What I learned #8: About China

I'm going to visit China for a short while this summer.

I'M GOING TO CHINA THIS SUMMER!

Let that sink in.

Anyway, to prepare for the trip -- which is intended to see as much as possible while hanging out with a friend from college who's teaching there now -- I'm reading a book called "A Traveller's History of China" by Stephen G. Haw. And the book has taught me some rather interesting tidbits.
  • Ancient Chinese philosopher Yang Zhu subscribed to the ideal of Hakuna Matata, and the Daoist movement his ideas were incorporated into boiled down to "if it ain't broke, don't fix it."
  • The dynasty that left behind its Terra Cotta Warriors and built the first Great Wall (later extensively rebuilt/repaired) lasted just 50 years.
  • One random Chinese Buddhist monk spent 16 years on a jaunt around India collecting Buddhist texts to take back home. Those texts got their very own pagoda for storage -- the Wild Goose Pagoda in Xi'an.
  • The Khans (as in Kubla Khan... otherwise known as the Yuan Dynasty) were invading Mongols from the north, and gained control over the whole of China. However, they were driven back home by the Chinese within a century of their invasion. A century!
  • The Chinese pigtail was actually a requirement imposed by a Manchu (foreign) conqueror in the 1600s.
  • Tea was virtually unknown in Britain until the 1700s.
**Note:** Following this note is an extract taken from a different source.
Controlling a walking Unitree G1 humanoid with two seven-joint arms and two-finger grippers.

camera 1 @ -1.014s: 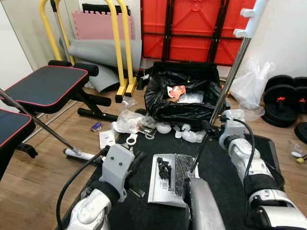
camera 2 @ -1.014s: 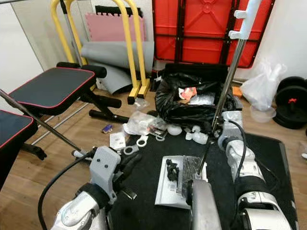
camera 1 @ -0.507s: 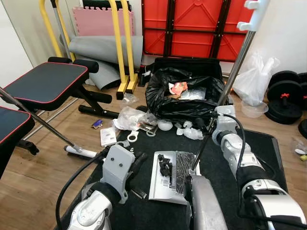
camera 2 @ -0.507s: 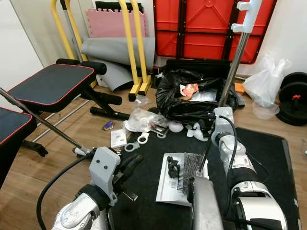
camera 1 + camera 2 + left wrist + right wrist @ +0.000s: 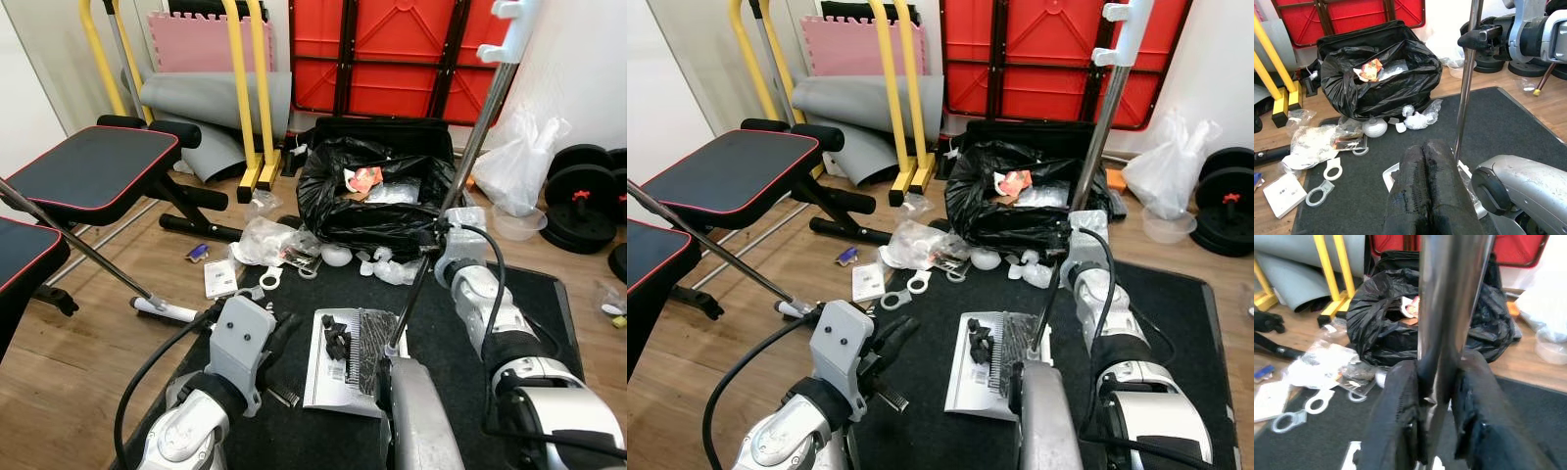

But by around 1800, the import duties Britain imposed on Chinese tea amounted to 10% of the British government's total revenue.
  • "Kowtowing" literally means the ceremonial gesture that the Chinese dynasties expected of people visiting the Emperor's court -- kneeling and touching your forehead to the ground. It was a sign of submission to the Emperor, which the British ambassadors pretty much hated so they refused.
Interesting, huh?

Comments

Abby said…
Thanks, I now feel fully enlightened on the subject of China. I don't have to read the book even! :-D
Seriously though, you didn't already know half this stuff?